Is it wrong to stay in a relationship just for the great sex?

Have you found yourself in a relationship where the two of you have very little in common but you keep going back because the sex is so incredibly intense?
In this type of relationship, the primary bond of the couple is sex and is generally just sex, devoid of love. Similar to infatuation, sexually attached couples experience high levels of passion, with low levels of intimacy and emotion.
With that in mind, I ask you “Is it wrong to stay in a relationship with someone just for great sex?”
Feel free to share your response (anonymous is fine if you prefer) in the comments section of this post.
My response after the cut…
I believe everyone finds themselves at degrees of readiness for relationships. Some not so ready, some very ready to settle down with one person and at varied degrees in between.
When a couple are both at the same place, even if it is at a place where they don’t want emotional intimacy or attachment, but want great sex, that’s all fine and good. However, it can certainly be difficult if both parties are not completely honest with one another or with themselves.
There’s nothing wrong with a couple (adult and concenting of course) enjoying each others company and with wanting to be physically stimulated. As humans, we all have certain needs that need a little attention from time to time, right? However, in a relationship that’s based entirely on sex and lacks an emotional connection of any kind can surely anticipate conflict in the future.
Now, what are your thoughts?
Tags: relationships, sex, great sex, friends with benefits, no strings, casual relationship
Related Stories
POSTED IN: Controversial Issues
5 opinions for Is it wrong to stay in a relationship just for the great sex?
rather not say
Jan 11, 2008 at 1:46 pm
I happen to find myself in one of these relationships at the moment. It started out that way anyway. Neither of us was ready to go beyond that - I’ve gotten beyond it but my partner hasn’t and that’s left me feeling somewhat frustrated that things are not progressing after 18 months. Oh well, I knew what I was getting myself into right!

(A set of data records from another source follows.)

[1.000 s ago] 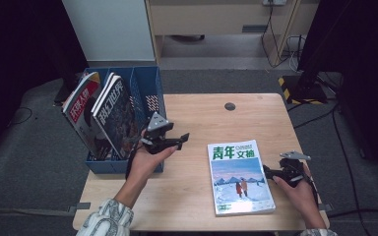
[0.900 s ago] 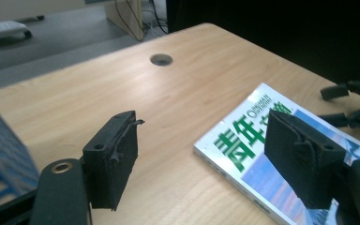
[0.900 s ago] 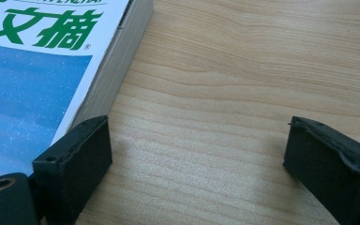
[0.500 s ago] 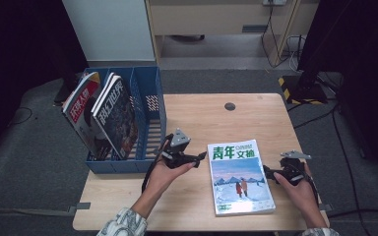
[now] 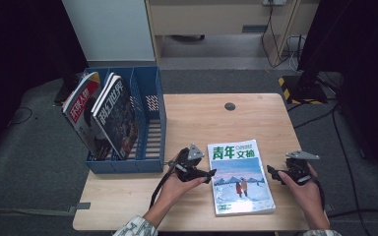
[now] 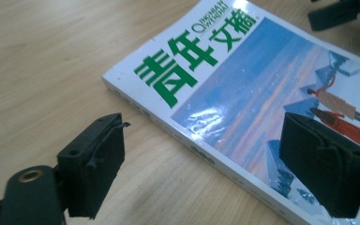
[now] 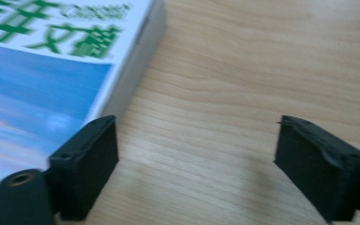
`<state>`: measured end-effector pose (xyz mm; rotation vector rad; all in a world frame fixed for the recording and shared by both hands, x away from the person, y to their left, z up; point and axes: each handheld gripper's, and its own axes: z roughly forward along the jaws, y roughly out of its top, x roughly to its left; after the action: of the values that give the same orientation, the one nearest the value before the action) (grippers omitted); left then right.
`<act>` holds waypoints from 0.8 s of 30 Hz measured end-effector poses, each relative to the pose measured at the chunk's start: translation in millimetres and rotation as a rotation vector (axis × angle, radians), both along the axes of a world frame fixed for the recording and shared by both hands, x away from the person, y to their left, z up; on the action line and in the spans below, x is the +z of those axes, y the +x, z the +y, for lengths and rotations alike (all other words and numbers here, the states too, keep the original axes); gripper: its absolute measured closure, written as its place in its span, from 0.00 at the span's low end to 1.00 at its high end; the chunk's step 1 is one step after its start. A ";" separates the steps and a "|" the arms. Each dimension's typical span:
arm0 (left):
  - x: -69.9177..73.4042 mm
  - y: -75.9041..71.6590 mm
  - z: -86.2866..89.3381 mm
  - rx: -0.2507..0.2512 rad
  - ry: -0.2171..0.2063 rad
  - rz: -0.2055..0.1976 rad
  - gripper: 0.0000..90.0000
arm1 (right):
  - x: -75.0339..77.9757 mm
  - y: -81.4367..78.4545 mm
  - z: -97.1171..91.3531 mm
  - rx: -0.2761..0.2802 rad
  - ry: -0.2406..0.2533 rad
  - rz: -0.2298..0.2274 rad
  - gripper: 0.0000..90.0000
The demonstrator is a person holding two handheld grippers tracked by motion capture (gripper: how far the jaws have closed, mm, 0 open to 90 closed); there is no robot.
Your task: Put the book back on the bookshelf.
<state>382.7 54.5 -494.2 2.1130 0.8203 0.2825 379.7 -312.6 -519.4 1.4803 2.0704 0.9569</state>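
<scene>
Magazine [image 5: 241, 178] with green lettering and a snowy cover picture lies flat on the wooden table [image 5: 197, 118], near the front edge and right of the middle, with a gripper at each long side. Left gripper [image 5: 202, 173] sits just beside its left edge, its jaws having just been opening and now spread wide astride that edge without pressing it, while the right gripper [image 5: 274, 173] rests just off the right edge, its jaws having just been closing yet standing apart over bare wood. Further left, a blue file rack [image 5: 150, 147] at the table's edge holds two upright magazines [image 5: 101, 115].
</scene>
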 end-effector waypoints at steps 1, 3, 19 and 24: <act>-2.2 -1.0 -1.7 -0.006 0.005 0.008 0.17 | 2.3 -1.0 1.6 0.017 0.006 -0.008 0.19; -5.7 -3.2 -5.0 -0.013 0.016 0.016 0.17 | 4.3 -2.7 6.9 0.055 0.027 -0.006 0.21; -28.2 -11.4 -20.0 -0.071 0.043 0.120 0.16 | -3.4 -8.0 33.2 0.288 0.097 0.098 0.12; -29.4 -11.5 -20.8 -0.069 0.033 0.131 0.15 | -7.5 -5.9 36.9 0.333 0.102 0.106 0.13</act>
<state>371.3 33.6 -523.7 2.2044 0.8206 0.1230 373.8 -275.7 -526.9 1.2816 2.4298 1.1434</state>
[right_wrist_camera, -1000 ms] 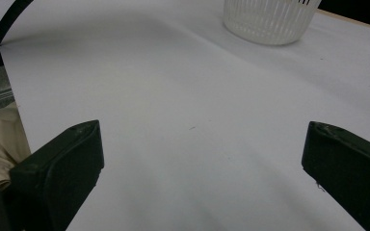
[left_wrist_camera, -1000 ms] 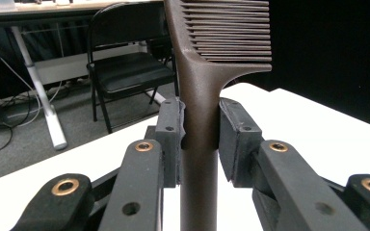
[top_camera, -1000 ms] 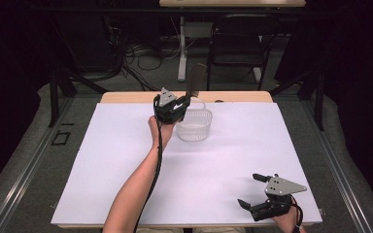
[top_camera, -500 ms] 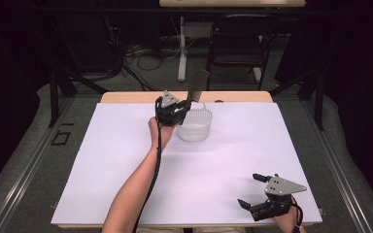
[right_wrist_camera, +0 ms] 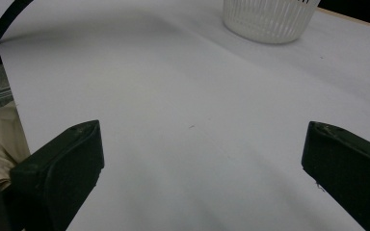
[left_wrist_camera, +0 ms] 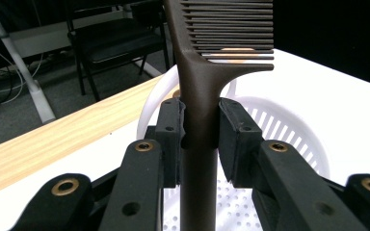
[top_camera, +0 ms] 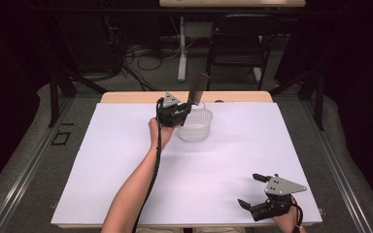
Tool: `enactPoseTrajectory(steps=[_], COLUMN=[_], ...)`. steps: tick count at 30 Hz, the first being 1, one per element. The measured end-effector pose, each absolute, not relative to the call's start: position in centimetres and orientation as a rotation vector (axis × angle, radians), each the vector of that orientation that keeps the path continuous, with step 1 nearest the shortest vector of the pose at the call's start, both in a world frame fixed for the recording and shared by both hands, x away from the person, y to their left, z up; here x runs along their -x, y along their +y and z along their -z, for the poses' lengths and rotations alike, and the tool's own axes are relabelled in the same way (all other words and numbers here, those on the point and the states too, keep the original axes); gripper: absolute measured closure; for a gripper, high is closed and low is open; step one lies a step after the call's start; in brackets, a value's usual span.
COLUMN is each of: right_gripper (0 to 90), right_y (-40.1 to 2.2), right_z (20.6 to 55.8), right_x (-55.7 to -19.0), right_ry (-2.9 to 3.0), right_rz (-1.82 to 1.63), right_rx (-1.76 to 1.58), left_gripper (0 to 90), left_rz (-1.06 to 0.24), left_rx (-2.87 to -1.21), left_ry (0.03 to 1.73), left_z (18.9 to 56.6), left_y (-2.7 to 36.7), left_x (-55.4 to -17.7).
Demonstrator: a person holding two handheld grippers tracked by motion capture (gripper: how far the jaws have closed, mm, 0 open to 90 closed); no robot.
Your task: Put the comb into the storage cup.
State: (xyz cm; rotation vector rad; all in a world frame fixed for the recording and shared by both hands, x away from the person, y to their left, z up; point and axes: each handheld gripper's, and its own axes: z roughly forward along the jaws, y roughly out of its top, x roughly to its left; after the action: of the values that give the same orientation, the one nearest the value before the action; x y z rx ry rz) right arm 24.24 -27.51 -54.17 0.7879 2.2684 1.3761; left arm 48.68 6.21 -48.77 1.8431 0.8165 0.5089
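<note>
Where the white table meets its near edge, towards the near right corner, the right gripper is held low over the surface, its jaws spread wide with nothing between them (in the right gripper view the two black pads stand far apart over bare white sheet). A forearm is stretched from the near edge up the middle of the table, and a black cable is trailed along it to the left gripper, which is held near the far edge, just left of centre. A dark comb is clamped by its handle between that gripper's pads; the comb is kept roughly upright, its teeth pointing sideways at the top, and in the high view it is tilted slightly to the right. Directly below and beyond the gripper a white slotted basket is seen standing on the table, the comb's handle passing in front of its perforated floor in the left gripper view. Whether the comb touches the basket cannot be told. Past the basket a strip of bare wooden tabletop is shown along the far edge.
</note>
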Motion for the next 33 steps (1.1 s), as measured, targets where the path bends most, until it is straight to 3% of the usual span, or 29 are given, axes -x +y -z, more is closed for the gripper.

PS you didn’t allow for anonymous posting!
Gayla McCord
Jan 14, 2008 at 10:26 am
To complete an anonymous posting, all you have to do is fill in fictitious name and leave the url blank. Email addresses are NEVER published or shared.
Single Black Male
Jan 17, 2008 at 10:39 pm
I think its not an ideal situation, but its a reality. I do think that after 18 months though, you need to say something.
Single Life (fill in the blank)
May 20, 2008 at 6:12 am
[…] like to ponder the great questions of life “Is it wrong to stay in a relationship just for the great sex?“ Certainly, I’ve stayed for lesser […]
Joe
Jun 30, 2008 at 8:49 am
In my experience it is definitely asking for trouble to be in a relationship thats based on sex. There is no way to keep feelings and emotions out of the loop when you are involved in a physical relationship. Sooner or later someone is going to want more than just sex and because of the sex is going to feel entitled to having more on some level. I’ve never been in or have heard of a relationship that’s based on sex working out in the long term. And I doubt I ever will.